I’ve had a weird experience with Audacity. For years now, I’ve been recording my voice for social media vlogs on Audacity via a Rode Procaster and Scarlett Solo through my MacBook. I use my desk at the window end of our bedroom, but after a few years in the still-concrete new build , we decided to decorate. I wasn’t recording anything new during that, except to use my car for a few since it’s a good dead sound.
When we finished decorating, I began recording again, but the sound was full of reverb as if it was in a large hard hall. I tried options like placing wadding behind a large painting and behind the mic, making a slight improvement, but still pretty bad. Eventually I had to look to hardware and software for the problem. I wondered if Audacity had changed through recent updates. I was using 3.7.7.0, but I have an older version 3.7.3.0. When I used that, the sound improved a bit more but again, not completely.
I then used Garageband… CRYSTAL CLEAR! No presence of anything like reverb or echo.
Has anyone else noticed this? If not, how on Earth have I managed to get this result from Audacity?
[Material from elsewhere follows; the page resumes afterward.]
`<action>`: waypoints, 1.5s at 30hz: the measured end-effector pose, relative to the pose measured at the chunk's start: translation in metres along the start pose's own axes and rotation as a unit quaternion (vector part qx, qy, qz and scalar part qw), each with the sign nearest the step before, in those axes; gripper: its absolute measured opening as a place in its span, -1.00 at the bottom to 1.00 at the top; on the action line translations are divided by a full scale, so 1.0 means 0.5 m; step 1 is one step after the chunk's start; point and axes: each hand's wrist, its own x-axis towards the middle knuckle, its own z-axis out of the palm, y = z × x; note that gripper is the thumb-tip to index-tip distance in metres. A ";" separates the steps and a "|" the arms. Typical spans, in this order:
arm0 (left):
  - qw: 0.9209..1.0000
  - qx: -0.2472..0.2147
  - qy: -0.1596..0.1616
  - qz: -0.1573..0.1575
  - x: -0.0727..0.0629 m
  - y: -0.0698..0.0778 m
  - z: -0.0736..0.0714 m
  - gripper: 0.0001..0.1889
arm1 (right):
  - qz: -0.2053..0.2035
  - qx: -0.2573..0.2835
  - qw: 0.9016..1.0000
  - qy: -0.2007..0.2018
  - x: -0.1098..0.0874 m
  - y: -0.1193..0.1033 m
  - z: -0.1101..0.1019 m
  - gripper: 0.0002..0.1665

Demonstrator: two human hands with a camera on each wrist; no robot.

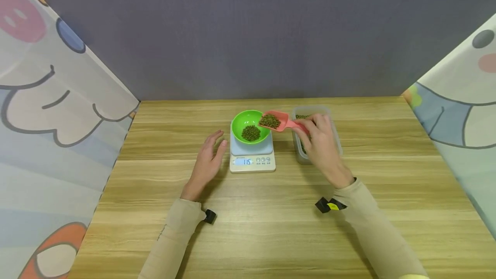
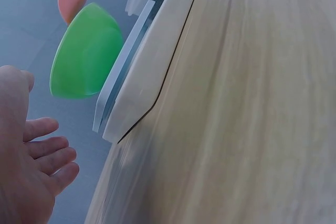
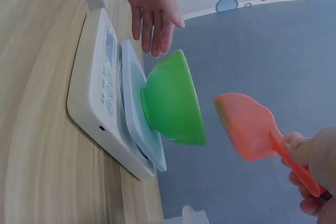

If the recording sounds very different depending on the software used, there might be an effect activated in Audacity. Of course, you could disable this effect - but you probably don’t know what it is… so we do it the “hard way”.
While Audacity is not running, go to Finder, select the menu “Go To → Go To Folder (or Shift - Command - G)”, and paste the following in the dialog field: ~/Library/Application Support
You’ll see - among others - a folder called “audacity”. Grab it and drag it to the desktop (or to the Trash).
This folder contains all settings you ever had made to Audacity, and if it is not there, Audacity will make a new, “clean” one. You’ll lose all your settings.
If it then works, okay - if not, you can either use Garageband instead or try to find out what is causing the problem in Audacity.
It sounds to me like monitoring is turned on, causing the audio to be recorded over and over again. If monitoring is needed, plugging in headphones to disable the speakers would stop it.
This has happened before, and I had to check the Audio setup settings. I don’t know how I missed that, but in my defence, I never changed the settings, so why would it revert to ‘Built-in microphone’?? Maybe when I was on a Zoom? Again, I always use my Rode through the Scarlett. And Garageband is saving that setting without any problem.
DUUUUHHH! I’ll not tell you what my wife and granddaughter are saying now.
Thank you for your detailed reply, but I’m feeling extremely stupid now that I’ve discovered Audacity had reverted to ‘Built-in microphone’ and I hadn’t checked that.